## TASK DESCRIPTION
Reproduce the listing below character for character; drop every image.

## RECORDED DATA

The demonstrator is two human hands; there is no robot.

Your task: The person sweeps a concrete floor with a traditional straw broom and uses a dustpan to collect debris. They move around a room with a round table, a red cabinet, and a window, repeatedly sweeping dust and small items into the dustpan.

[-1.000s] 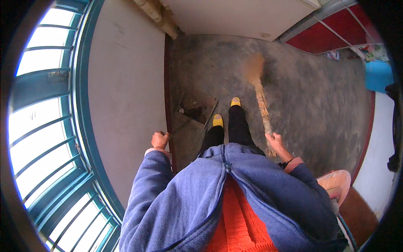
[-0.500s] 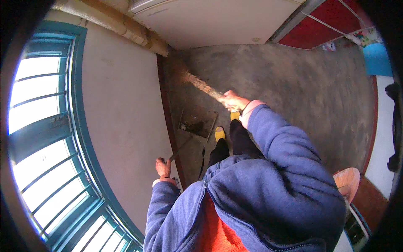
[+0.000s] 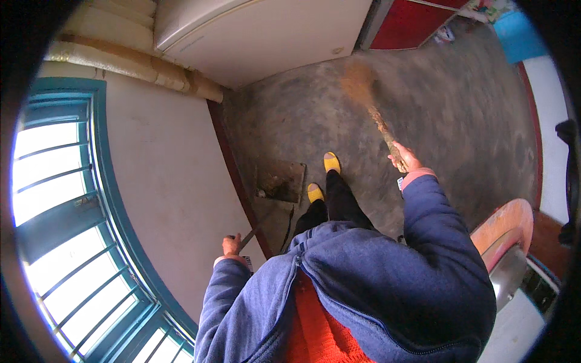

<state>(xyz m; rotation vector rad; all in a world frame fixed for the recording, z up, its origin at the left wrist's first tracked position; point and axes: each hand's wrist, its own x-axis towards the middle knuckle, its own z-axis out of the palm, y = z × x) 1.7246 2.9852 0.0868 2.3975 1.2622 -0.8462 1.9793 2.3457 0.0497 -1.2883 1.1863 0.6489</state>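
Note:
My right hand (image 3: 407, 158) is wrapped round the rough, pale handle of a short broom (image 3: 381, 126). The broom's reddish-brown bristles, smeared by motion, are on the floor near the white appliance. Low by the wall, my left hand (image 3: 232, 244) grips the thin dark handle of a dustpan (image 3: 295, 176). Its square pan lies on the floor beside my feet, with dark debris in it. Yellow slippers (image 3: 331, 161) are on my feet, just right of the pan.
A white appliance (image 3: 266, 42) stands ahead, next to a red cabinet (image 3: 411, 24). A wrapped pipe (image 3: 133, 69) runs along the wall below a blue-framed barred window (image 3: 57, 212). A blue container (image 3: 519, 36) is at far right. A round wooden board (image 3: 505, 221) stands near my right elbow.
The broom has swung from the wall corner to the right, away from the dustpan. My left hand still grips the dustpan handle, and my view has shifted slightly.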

## EXERCISE RESPONSE
The demonstrator is two human hands; there is no robot.

Your task: The person sweeps a concrete floor with a traditional straw broom and uses a dustpan to collect debris. They move around a room with a round table, a red cabinet, and a window, repeatedly sweeping dust and small items into the dustpan.

[-1.000s] 
[-0.500s] 
[+0.000s] 

<state>(xyz m; rotation vector rad; all in a world frame fixed for the recording, z up, its origin at the left wrist's first tracked position; point and axes: each hand's wrist, its own x-axis towards the middle knuckle, its own z-axis out of the palm, y = z × x) 1.7246 2.9852 0.0868 2.3975 1.2622 -0.8462 1.9793 2.3457 0.0497 -1.2883 1.1863 0.6489</state>
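Note:
My right hand (image 3: 407, 158) is wrapped round the rough, pale handle of a short broom (image 3: 381, 126). The broom's reddish-brown bristles, smeared by motion, are on the floor near the white appliance. Low by the wall, my left hand (image 3: 232, 244) grips the thin dark handle of a dustpan (image 3: 295, 176). Its square pan lies on the floor beside my feet, with dark debris in it. Yellow slippers (image 3: 331, 161) are on my feet, just right of the pan.
A white appliance (image 3: 266, 42) stands ahead, next to a red cabinet (image 3: 411, 24). A wrapped pipe (image 3: 133, 69) runs along the wall below a blue-framed barred window (image 3: 57, 212). A blue container (image 3: 519, 36) is at far right. A round wooden board (image 3: 505, 221) stands near my right elbow.
The broom has swung from the wall corner to the right, away from the dustpan. My left hand still grips the dustpan handle, and my view has shifted slightly.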

Here is where the answer stops.